Department Facilities

The department has access to the Lyle School of Engineering academic computing resources, consisting of shared-use computer servers and desktop client systems connected to a network backbone. All of the servers in the Lyle School of Engineering are running some variant of UNIX or Microsoft Windows. There is one primary file server that exports files using FNS or CIFS protocols. Each user, whether faculty, staff or student, has a “home” directory on the central file server. This directory is exported to other servers or desktop computers, regardless of operating systems, as needed. There are more than 40 servers whose purposes include the following: file service, UNIX mail, Exchange mail, firewall, UNIX authentication, NT authentication, printer management, lab image download, classroom-specific software, X windows service, news, domain name service, computational resources, and general use. This primary file server allows a user’s files to be used as a resource in both the UNIX and Microsoft PC environments. Almost all computing equipment within the Lyle School of Engineering is connected to the engineering network at 100 megabits and higher. The network backbone is running at a gigabit per second over fiber.

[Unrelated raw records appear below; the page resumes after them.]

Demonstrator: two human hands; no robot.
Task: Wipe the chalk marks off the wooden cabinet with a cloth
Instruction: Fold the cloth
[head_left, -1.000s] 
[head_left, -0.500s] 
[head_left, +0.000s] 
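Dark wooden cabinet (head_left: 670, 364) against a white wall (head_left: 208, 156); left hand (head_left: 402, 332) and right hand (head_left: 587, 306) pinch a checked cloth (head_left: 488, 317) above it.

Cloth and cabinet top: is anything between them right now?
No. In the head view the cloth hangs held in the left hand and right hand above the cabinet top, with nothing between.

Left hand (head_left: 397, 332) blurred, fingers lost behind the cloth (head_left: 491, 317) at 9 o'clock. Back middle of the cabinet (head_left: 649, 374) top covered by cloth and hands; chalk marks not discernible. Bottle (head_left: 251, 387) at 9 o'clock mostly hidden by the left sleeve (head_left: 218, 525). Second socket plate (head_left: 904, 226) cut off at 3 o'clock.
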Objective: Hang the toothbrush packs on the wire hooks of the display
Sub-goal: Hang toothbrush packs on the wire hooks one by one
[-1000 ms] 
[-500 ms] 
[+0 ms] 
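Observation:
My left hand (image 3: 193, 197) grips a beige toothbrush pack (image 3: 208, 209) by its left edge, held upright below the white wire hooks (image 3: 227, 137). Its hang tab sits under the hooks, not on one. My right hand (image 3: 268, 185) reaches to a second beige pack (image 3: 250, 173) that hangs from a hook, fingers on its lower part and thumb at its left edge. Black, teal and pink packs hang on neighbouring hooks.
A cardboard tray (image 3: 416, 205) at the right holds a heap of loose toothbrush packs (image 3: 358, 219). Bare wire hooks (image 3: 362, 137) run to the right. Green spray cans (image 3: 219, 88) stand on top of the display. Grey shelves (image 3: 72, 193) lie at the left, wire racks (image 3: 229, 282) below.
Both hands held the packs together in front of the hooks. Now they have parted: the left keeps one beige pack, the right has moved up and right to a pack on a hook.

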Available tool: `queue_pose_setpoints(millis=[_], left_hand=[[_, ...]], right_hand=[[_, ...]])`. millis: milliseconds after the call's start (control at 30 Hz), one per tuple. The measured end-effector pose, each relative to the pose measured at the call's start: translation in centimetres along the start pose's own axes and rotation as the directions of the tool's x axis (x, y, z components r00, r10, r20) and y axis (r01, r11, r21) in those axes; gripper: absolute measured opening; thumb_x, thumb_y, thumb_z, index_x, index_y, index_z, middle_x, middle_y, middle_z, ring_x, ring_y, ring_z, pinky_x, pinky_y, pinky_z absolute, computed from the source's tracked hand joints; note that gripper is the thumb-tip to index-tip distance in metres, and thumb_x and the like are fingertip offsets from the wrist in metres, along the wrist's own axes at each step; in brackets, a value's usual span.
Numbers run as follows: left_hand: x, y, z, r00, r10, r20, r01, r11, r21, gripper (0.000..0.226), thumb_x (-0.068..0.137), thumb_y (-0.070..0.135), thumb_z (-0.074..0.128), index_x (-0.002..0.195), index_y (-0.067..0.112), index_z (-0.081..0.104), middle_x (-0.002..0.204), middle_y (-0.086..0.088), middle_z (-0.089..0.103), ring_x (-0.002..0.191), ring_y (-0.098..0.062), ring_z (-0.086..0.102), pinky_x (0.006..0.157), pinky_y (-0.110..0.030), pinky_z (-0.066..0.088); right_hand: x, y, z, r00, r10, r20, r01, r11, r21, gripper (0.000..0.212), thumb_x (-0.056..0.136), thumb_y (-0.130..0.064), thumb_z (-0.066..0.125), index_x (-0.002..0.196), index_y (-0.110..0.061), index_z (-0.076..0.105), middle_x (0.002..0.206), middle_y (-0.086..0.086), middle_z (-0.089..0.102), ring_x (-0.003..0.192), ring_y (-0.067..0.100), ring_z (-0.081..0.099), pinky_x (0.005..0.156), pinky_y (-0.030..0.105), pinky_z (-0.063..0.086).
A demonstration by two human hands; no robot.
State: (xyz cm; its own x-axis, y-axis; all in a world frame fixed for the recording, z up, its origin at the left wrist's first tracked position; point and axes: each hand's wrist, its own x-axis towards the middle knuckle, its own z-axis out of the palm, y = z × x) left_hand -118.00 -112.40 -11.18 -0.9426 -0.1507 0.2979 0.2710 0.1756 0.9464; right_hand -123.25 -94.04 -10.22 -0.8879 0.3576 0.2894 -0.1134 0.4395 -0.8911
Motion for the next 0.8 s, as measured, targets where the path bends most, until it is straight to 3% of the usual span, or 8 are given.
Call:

Most servers and all engineering buildings are connected to this gigabit backbone network. The backbone within the Engineering School is connected to both the Internet 2 and the campus network that is then connected to the Internet at large. In addition to servers and shared computational resources, the Lyle School of Engineering maintains a number of individual computing laboratories associated with the departments. Specific department laboratory facilities for instruction and research include the following:

Antenna Laboratory. This laboratory consists of two facilities for fabrication and testing. Most of the antennas fabricated at the SMU antenna lab are microstrip antennas. Antennas are made with milling machines. Fabricated antennas are characterized with a network analyzer. Workstations are available for antenna design and simulation with COMSOL and HFSS. Radiation characteristics are measured at the SMU Antenna Characterization Chamber in the SMU East campus, where the frequency ranges from 500 MHz to 40 GHz.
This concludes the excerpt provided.